The key to winning battles is to know what units to pair together, and to never leave single squads or vehicles to succumb to their vulnerabilities. Know the roles of your units and be keenly aware of how they complement one another. Be prepared to react to enemy counterattacks with mixed armor and infantry, as needed, to protect your flanks and maintain your strongest fronts. Be watchful of the battlefield--it is a dynamic beast that can turn on you quickly!

Along with mastering the art of mixed-unit warfare, the battlefield commander must understand how to craft an army that will let him win the day. While the core army units will bear the brunt of the battle, it's the intelligent selection of special units and abilities that will determine success or failure in the heat of battle.

Each army has the ability to explore areas of specialization--three commander trees for the Allies to the three military doctrines of the Axis forces. These commander trees and doctrines are how you will customize your force to suit the conditions of your current battle.

Terrain types, resource allocations, and your current battlefield situation are all factors that come into play in the selection of the commander trees and doctrines. As a battlefield commander, you have the power to request these reinforcements and capabilities well into your current engagement, but be aware that once you commit to a path, you are committed until you are victorious, or are beaten down by a superior opponent.

The Allied forces have three major areas of specialization--infantry, airborne, and armor. As with individual units, each commander tree has a role to play in winning the battle. The infantry tree emphasizes holding territory from the enemy and bombarding him mercilessly with offmap artillery. The airborne tree provides the ability to paradrop troops, weapons, and supplies--letting strong commanders turn the tide of battle in a heartbeat--as well as strafing runs and bombing runs, perfect for softening enemy infantry positions, emplacements, and armor. The armor tree unlocks the most powerful tanks on the Allied side, and brings the full strength of the Allied war machine down on the Axis with merciless precision.

The Axis side has its own set of strengths to call upon--defense, blitzkrieg, and terror doctrines. The defensive doctrine focuses on enhancing structures with defensive capabilities, as well as holding territory. The blitzkrieg doctrine focuses on hitting the enemy with overwhelming force. The terror doctrine uses propaganda and blistering incendiary weapons to bring the Allies to their knees.

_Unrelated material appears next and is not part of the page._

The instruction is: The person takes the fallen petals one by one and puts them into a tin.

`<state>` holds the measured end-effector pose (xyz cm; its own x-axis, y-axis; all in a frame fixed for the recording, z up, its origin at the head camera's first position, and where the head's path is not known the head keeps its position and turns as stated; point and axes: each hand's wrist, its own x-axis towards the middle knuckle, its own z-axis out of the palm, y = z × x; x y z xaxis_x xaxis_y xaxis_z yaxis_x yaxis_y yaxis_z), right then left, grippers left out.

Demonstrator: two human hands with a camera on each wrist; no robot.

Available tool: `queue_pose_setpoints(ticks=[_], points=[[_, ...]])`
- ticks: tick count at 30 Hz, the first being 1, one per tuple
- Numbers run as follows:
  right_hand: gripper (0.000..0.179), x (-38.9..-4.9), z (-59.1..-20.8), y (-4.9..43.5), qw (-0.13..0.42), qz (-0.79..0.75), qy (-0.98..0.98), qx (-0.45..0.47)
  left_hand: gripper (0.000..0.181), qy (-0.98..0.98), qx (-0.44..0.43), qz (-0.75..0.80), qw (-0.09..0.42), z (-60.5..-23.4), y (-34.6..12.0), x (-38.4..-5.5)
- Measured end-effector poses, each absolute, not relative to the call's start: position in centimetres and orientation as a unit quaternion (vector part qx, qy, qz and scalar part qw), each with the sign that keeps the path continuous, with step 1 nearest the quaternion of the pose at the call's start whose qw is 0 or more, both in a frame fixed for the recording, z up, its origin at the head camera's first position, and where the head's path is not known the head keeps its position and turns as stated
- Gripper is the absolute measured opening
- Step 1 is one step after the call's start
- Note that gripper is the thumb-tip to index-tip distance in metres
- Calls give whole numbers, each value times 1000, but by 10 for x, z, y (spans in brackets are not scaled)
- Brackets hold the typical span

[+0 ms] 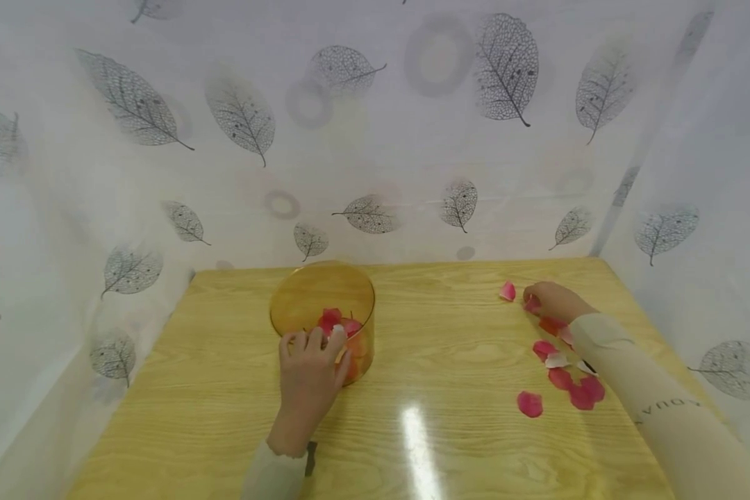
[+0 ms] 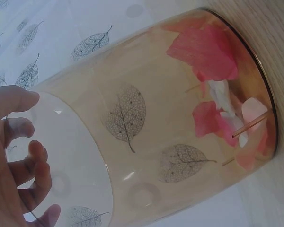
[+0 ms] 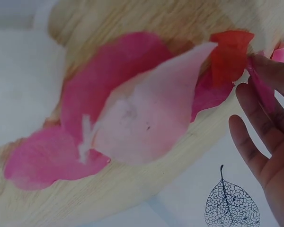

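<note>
The left hand [image 1: 309, 375] hooks spread fingers over the tub [image 1: 367, 344], which holds petals [image 1: 330, 318]. Right of the tub, the right hand [image 1: 559, 300] pinches a pink petal [image 3: 261, 87] with its fingers, near loose petals [image 1: 560, 378] on the surface [image 1: 450, 347].

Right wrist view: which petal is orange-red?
The orange-red petal near the picture's top, just left of the right hand; the other petals there are pink or whitish instead.
</note>
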<state>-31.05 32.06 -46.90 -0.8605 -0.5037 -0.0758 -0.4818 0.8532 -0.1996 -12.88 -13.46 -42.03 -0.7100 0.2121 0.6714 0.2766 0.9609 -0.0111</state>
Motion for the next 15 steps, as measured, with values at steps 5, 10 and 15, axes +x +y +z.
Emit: queue_pose_setpoints(ticks=[5, 10, 15], points=[[11, -306, -461, 318, 64, -97, 959, -258, 29, -925, -132, -46, 354, -420, -134, -129], [12, -301, -443, 303, 37, -99, 954, -281, 29, -926, -132, -47, 351, -419, -133, -128], [10, -295, -411, 266, 12, -109, 945, -309, 29, -927, -129, -46, 350, -418, -133, -127]])
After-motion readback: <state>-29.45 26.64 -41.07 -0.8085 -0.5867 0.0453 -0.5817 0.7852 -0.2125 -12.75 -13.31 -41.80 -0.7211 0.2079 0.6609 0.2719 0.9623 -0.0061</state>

Both the Axis and Allies will have specific strengths that can be used in battle.
Both the Axis and Allies will have specific strengths that can be used in battle.

Knowing how each of these trees and doctrines fits into your strategy is key to winning battles. Overspecialization makes you vulnerable to a fast-moving and flexible enemy. Above all else, understanding how to maximize the strengths of an individual army, while simultaneously complementing the makeup of your allies' forces, is absolutely fundamental to mastering the battlefield.

With proper knowledge of mixed-unit tactics and force customization, there is no battlefield condition a commander cannot respond to, no engagement without a superior strategy, and no way for the enemy to exploit your weaknesses.